## WHAT YOU NEED TO DO
Which lines of the entries contain the word "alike"? Please list them.

(Items from a dataset)

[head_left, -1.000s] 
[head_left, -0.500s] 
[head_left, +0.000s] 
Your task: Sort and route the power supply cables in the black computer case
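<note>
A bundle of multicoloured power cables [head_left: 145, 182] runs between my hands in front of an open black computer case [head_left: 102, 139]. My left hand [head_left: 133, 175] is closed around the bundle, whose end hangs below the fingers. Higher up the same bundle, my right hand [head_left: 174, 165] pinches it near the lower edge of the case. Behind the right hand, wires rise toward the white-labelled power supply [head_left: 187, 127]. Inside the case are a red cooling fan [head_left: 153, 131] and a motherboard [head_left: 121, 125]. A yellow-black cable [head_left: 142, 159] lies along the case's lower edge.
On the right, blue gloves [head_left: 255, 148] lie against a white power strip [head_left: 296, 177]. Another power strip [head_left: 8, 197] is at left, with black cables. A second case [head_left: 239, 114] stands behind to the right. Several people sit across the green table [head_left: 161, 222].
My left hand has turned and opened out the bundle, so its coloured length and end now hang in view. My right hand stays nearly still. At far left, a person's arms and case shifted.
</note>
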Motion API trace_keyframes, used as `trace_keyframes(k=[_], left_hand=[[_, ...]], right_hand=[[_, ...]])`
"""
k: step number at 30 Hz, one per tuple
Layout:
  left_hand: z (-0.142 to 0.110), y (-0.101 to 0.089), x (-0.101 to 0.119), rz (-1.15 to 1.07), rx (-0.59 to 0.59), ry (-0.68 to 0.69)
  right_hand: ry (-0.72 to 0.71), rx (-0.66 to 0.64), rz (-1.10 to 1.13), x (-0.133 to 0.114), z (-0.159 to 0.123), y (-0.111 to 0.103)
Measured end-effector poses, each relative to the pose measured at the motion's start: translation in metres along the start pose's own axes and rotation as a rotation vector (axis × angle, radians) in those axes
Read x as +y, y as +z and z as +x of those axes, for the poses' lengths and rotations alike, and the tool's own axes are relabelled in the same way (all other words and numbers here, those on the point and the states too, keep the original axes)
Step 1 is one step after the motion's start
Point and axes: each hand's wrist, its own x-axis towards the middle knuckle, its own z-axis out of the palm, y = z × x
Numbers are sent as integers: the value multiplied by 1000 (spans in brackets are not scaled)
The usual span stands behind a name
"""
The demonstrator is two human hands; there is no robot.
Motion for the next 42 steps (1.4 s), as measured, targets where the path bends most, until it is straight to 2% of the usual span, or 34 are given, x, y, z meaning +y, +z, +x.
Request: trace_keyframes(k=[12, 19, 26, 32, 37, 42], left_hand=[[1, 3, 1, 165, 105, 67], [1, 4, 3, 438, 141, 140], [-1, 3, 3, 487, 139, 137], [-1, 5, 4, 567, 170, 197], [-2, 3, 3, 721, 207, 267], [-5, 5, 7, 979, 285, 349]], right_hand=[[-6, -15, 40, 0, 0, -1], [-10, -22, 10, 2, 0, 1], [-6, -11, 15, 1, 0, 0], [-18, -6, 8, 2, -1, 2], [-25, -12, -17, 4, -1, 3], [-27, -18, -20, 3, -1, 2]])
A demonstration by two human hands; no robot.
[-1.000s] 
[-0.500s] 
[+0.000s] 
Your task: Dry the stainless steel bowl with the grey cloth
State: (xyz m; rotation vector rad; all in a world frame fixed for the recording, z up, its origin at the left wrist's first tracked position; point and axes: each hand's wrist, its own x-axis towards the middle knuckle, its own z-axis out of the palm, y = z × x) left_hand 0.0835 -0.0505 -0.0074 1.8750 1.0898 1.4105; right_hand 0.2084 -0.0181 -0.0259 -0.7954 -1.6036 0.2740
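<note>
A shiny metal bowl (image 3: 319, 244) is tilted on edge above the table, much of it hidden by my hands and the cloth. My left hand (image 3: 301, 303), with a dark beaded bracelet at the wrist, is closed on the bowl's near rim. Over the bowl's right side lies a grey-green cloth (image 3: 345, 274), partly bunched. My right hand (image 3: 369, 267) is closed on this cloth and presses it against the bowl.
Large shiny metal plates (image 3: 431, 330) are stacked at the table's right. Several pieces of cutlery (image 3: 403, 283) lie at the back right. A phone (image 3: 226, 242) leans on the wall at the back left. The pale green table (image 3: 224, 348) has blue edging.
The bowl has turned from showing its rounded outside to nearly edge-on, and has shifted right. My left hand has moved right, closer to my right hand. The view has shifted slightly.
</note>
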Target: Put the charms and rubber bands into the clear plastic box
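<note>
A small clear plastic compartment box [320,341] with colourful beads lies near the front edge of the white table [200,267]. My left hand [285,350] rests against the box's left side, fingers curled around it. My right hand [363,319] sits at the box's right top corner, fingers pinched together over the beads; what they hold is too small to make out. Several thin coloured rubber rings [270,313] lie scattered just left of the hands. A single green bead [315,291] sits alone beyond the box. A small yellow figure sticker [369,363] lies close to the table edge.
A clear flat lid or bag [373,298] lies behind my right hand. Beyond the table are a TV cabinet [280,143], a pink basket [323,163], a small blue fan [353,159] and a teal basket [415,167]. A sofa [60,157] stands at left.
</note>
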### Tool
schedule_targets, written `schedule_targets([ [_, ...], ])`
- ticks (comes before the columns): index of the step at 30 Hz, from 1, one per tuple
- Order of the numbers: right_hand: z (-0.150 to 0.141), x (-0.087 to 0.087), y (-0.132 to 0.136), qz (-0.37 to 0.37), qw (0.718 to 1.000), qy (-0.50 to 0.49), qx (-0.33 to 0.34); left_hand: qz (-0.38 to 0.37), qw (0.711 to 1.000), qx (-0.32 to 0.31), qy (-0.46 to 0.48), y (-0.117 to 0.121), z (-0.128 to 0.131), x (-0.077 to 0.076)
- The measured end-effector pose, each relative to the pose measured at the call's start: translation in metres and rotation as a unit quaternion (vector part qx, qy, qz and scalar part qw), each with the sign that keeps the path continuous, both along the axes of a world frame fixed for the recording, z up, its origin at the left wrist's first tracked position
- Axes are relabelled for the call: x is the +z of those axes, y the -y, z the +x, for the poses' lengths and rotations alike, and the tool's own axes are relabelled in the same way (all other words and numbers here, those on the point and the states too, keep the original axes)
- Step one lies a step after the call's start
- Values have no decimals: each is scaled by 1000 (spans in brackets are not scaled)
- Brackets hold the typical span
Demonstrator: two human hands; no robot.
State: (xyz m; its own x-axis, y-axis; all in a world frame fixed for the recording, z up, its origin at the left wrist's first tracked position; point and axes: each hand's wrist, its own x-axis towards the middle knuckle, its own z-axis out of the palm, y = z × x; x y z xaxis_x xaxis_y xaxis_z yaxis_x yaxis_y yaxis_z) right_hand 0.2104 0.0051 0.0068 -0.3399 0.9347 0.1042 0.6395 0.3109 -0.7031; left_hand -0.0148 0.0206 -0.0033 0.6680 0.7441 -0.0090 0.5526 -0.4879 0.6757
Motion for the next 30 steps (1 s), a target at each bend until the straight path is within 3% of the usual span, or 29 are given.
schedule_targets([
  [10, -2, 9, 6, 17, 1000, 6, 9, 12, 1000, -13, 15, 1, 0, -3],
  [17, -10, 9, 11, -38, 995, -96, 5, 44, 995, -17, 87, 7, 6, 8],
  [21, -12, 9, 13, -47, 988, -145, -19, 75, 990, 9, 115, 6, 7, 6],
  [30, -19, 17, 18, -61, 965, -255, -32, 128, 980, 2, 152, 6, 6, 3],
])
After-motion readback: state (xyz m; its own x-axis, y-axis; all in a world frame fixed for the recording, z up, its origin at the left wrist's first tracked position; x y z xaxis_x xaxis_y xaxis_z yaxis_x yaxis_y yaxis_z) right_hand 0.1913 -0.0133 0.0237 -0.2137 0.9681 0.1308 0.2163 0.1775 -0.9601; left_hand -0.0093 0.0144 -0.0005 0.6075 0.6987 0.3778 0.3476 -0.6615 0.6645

## SOLVED EXERCISE
Read x as +y, y as +z and z as +x of those axes, for the poses' lengths and rotations alike, and the tool's own axes are relabelled in the same way (all other words and numbers here, those on the point and the states too, keep the original axes)
- Axes are relabelled for the call: x is the +z of those axes, y the -y, z the +x, for the poses' lengths and rotations alike, and the tool's own axes are relabelled in the same way (all other words and numbers here, those on the point and the states too, keep the original axes)

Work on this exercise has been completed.